#### [ASSIGNMENT]
Within the material below, locate the line with "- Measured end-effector" and the line with "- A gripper", then return those two lines and all lines between them, exactly as written.

#### [EXERCISE DATA]
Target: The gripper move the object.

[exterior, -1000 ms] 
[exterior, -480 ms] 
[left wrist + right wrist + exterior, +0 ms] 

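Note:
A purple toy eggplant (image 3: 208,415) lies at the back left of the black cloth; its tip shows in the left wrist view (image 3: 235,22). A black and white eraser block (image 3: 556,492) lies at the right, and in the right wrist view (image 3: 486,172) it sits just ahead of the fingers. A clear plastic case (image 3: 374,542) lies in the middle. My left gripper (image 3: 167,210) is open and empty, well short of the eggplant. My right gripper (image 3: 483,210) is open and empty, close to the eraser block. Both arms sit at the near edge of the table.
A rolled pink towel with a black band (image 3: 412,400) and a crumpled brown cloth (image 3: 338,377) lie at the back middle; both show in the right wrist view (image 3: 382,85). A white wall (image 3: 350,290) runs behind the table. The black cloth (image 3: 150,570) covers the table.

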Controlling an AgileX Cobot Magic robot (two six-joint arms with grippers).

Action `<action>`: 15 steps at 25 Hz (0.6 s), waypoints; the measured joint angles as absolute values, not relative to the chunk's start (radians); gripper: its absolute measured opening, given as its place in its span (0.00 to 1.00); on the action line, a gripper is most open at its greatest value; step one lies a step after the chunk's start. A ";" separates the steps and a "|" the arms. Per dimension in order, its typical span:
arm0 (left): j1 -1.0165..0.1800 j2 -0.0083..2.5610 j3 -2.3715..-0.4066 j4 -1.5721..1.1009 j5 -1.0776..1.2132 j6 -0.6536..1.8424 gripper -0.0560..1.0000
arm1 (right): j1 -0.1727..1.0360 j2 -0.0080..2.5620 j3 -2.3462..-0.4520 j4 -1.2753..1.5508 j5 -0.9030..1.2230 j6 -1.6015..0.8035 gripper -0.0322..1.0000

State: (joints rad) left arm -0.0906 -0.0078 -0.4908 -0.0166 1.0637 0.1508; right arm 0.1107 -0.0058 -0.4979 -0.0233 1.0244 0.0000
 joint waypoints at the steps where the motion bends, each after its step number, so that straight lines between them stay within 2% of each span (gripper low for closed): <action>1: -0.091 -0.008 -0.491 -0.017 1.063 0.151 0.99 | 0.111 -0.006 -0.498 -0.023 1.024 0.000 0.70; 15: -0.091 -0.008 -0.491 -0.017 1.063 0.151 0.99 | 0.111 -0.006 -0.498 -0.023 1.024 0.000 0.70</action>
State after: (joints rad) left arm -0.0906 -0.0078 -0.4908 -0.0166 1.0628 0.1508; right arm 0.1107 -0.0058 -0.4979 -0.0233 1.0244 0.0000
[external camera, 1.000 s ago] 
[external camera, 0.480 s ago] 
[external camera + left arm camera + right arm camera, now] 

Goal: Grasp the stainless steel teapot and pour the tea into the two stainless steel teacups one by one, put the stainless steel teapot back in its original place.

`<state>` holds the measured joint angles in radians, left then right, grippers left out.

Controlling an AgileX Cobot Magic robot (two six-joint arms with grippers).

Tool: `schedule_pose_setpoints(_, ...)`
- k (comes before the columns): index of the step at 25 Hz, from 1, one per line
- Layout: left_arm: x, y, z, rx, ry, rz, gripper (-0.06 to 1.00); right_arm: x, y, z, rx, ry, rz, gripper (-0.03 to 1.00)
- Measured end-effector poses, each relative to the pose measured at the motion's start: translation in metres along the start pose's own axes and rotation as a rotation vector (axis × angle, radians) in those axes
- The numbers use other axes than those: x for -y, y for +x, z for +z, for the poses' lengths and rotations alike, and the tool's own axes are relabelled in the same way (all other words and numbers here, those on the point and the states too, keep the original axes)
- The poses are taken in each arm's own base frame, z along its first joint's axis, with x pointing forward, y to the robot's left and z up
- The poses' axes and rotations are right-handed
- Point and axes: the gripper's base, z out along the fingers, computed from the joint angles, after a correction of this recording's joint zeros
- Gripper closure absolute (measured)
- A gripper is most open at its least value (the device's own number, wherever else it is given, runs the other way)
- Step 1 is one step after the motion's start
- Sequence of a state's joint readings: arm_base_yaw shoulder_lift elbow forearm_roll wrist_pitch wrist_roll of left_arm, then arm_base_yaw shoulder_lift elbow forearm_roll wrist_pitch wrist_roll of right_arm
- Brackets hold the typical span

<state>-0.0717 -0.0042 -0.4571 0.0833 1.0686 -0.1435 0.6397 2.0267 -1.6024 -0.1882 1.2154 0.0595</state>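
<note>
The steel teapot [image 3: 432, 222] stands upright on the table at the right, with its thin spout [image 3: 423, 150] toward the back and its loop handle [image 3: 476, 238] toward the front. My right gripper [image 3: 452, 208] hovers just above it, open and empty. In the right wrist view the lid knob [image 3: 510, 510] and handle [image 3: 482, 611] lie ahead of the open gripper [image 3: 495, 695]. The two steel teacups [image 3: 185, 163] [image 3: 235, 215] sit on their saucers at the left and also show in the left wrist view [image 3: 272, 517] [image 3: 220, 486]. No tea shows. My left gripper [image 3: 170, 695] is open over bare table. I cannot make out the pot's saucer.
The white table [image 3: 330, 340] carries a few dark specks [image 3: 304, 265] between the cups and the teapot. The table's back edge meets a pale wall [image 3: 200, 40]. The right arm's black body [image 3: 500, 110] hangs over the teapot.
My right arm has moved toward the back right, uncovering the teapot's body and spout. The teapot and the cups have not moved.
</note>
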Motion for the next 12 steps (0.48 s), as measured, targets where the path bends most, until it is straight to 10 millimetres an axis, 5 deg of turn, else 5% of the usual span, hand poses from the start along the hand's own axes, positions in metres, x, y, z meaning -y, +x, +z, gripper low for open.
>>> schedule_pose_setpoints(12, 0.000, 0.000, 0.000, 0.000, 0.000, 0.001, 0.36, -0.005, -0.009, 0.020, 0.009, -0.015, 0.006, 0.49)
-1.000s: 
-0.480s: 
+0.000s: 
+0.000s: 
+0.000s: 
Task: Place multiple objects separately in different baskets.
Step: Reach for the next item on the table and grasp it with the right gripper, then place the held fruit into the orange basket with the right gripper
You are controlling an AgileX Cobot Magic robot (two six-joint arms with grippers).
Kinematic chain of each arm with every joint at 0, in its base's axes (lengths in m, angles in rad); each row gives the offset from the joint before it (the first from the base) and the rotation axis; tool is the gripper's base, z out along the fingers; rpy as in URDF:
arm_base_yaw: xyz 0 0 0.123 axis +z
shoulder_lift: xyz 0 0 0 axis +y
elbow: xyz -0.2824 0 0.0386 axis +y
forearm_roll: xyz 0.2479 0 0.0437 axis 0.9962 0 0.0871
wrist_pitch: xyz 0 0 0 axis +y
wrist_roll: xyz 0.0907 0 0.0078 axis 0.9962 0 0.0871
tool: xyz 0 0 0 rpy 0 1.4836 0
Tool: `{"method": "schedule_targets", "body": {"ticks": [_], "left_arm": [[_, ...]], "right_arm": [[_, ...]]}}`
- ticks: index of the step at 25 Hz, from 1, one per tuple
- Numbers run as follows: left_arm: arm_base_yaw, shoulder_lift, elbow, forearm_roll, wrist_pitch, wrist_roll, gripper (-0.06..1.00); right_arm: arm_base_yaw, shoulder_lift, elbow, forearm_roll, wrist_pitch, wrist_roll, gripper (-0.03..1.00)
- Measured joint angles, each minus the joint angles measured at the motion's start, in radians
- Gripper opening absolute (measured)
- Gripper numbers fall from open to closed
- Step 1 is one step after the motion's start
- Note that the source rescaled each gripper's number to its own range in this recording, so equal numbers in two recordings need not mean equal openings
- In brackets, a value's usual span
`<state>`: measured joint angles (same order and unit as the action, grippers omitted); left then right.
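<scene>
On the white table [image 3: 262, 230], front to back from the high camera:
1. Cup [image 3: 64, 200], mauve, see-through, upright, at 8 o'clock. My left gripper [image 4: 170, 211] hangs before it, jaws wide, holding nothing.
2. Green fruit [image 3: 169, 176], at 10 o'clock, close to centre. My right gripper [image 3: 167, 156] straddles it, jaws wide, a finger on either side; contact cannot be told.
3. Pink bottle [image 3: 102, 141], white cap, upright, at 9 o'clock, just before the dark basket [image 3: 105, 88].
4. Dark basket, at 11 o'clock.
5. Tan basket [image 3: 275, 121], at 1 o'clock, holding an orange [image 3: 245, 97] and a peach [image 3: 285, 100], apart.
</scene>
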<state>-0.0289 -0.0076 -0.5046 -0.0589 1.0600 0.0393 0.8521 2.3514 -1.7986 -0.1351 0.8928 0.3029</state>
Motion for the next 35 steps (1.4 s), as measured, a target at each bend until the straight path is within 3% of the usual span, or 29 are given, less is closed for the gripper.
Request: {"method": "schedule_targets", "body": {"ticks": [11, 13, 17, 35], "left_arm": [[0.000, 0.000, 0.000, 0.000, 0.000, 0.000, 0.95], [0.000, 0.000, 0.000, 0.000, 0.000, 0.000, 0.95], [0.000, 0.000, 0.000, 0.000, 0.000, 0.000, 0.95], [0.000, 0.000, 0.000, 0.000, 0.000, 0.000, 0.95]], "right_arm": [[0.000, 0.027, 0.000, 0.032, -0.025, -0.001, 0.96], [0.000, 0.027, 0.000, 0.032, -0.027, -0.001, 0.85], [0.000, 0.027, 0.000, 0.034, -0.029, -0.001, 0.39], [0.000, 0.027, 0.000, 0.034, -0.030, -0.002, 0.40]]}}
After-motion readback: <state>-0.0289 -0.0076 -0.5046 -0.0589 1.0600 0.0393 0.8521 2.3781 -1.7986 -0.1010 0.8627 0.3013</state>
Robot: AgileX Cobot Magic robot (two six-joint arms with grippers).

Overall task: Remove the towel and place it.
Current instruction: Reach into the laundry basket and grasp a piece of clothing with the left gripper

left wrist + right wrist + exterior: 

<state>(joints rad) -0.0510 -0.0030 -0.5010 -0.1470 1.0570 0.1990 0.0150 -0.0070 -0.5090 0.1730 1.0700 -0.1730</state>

#### [WORKED SOLUTION]
- Measured end-effector poses, each relative to the pose measured at the motion's start: translation in metres along the start pose's own axes and rotation as a rotation vector (axis × angle, radians) in those axes
- The numbers use other axes than those: x for -y, y for +x, z for +z, for the poses' lengths and rotations alike, and the tool's own axes are relabelled in the same way (all other words and numbers here, those on the point and the states too, keep the original axes)
- The poses are taken in each arm's own base frame, z along its first joint's axis, with x pointing forward, y to the robot's left and z up
- The poses' axes and rotations are right-handed
- Point and axes: the gripper's base, z out along the fingers, computed from the joint angles, after a correction of this recording's joint zeros
- Gripper closure absolute (measured)
- A gripper is most open at its least value (the device's own number, wherever else it is given, runs the other way)

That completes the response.